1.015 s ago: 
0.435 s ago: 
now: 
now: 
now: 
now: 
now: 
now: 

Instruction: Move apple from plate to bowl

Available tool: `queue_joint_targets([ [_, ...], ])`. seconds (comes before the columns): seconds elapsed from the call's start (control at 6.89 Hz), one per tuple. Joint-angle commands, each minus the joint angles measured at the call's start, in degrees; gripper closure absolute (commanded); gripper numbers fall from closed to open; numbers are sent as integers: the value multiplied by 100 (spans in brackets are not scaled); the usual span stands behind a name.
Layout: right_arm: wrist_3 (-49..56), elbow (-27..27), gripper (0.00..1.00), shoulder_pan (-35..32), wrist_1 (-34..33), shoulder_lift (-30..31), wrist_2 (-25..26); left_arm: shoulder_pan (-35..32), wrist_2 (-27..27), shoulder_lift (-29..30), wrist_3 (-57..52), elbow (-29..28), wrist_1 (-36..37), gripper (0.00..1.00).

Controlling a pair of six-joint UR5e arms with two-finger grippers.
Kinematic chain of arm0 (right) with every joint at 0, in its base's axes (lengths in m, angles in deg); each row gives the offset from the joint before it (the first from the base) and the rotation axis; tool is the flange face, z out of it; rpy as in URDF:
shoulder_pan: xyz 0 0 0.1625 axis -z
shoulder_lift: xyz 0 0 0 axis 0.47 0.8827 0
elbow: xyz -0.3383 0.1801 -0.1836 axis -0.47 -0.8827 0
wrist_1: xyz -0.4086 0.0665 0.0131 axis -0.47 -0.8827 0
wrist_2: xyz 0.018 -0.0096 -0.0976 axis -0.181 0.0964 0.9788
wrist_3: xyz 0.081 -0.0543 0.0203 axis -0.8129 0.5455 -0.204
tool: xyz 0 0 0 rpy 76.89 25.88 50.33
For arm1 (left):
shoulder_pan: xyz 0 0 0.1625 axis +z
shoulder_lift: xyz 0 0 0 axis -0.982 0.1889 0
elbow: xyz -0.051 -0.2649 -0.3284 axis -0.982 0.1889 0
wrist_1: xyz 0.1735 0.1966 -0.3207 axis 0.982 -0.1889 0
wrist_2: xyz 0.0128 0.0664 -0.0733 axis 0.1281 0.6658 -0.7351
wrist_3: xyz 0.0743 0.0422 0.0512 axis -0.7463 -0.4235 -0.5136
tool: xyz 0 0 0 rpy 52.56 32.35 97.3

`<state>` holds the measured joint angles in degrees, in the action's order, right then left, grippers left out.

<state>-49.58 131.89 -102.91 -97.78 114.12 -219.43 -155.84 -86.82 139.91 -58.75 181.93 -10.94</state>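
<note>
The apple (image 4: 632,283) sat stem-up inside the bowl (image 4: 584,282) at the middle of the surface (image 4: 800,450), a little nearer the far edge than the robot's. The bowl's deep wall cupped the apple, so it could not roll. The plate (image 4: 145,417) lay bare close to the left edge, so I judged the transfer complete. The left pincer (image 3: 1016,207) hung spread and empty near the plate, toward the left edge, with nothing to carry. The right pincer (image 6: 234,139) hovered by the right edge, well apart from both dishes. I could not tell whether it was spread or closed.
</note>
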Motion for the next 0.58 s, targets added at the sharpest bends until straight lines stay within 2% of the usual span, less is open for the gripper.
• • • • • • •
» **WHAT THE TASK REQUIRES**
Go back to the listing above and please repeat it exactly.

» **EXPECTED ANSWER**
1.015 s ago: 
0.435 s ago: 
now: 
now: 
now: 
now: 
now: 
now: 

Instruction: Move apple from plate to bowl

Available tool: `queue_joint_targets([ [_, ...], ])`. seconds (comes before the columns): seconds elapsed from the call's start (control at 6.89 Hz), one per tuple. Joint-angle commands, each minus the joint angles measured at the call's start, in degrees; gripper closure absolute (commanded); gripper numbers fall from closed to open; numbers are sent as integers: the value multiplied by 100 (spans in brackets are not scaled); the usual span stands behind a name.
Layout: right_arm: wrist_3 (-49..56), elbow (-27..27), gripper (0.00..1.00), shoulder_pan (-35..32), wrist_1 (-34..33), shoulder_lift (-30..31), wrist_2 (-25..26); left_arm: shoulder_pan (-35..32), wrist_2 (-27..27), shoulder_lift (-29..30), wrist_3 (-57..52), elbow (-29..28), wrist_1 (-36..37), gripper (0.00..1.00).

Controlling a pair of six-joint UR5e arms with two-finger grippers.
Kinematic chain of arm0 (right) with every joint at 0, in its base's axes (lengths in m, angles in deg); each row gives the offset from the joint before it (the first from the base) and the rotation axis; tool is the flange face, z out of it; rpy as in URDF:
shoulder_pan: xyz 0 0 0.1625 axis -z
shoulder_lift: xyz 0 0 0 axis 0.47 0.8827 0
elbow: xyz -0.3383 0.1801 -0.1836 axis -0.47 -0.8827 0
wrist_1: xyz -0.4086 0.0665 0.0131 axis -0.47 -0.8827 0
wrist_2: xyz 0.018 -0.0096 -0.0976 axis -0.181 0.0964 0.9788
wrist_3: xyz 0.081 -0.0543 0.0203 axis -0.8129 0.5455 -0.204
tool: xyz 0 0 0 rpy 76.89 25.88 50.33
For arm1 (left):
shoulder_pan: xyz 0 0 0.1625 axis +z
shoulder_lift: xyz 0 0 0 axis -0.982 0.1889 0
elbow: xyz -0.051 -0.2649 -0.3284 axis -0.982 0.1889 0
wrist_1: xyz 0.1735 0.1966 -0.3207 axis 0.982 -0.1889 0
wrist_2: xyz 0.0128 0.0664 -0.0733 axis 0.1281 0.6658 -0.7351
wrist_3: xyz 0.0743 0.0422 0.0512 axis -0.7463 -0.4235 -0.5136
tool: xyz 0 0 0 rpy 52.56 32.35 97.3

`<state>` holds the measured joint angles in degrees, in the action's order, right then left, grippers left out.

<state>-49.58 131.89 -102.91 -97.78 114.12 -219.43 -155.84 -86.82 139.91 -58.75 181.93 -10.94</state>
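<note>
The apple (image 4: 632,283) sat stem-up inside the bowl (image 4: 584,282) at the middle of the surface (image 4: 800,450), a little nearer the far edge than the robot's. The bowl's deep wall cupped the apple, so it could not roll. The plate (image 4: 145,417) lay bare close to the left edge, so I judged the transfer complete. The left pincer (image 3: 1016,207) hung spread and empty near the plate, toward the left edge, with nothing to carry. The right pincer (image 6: 234,139) hovered by the right edge, well apart from both dishes. I could not tell whether it was spread or closed.
</note>
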Motion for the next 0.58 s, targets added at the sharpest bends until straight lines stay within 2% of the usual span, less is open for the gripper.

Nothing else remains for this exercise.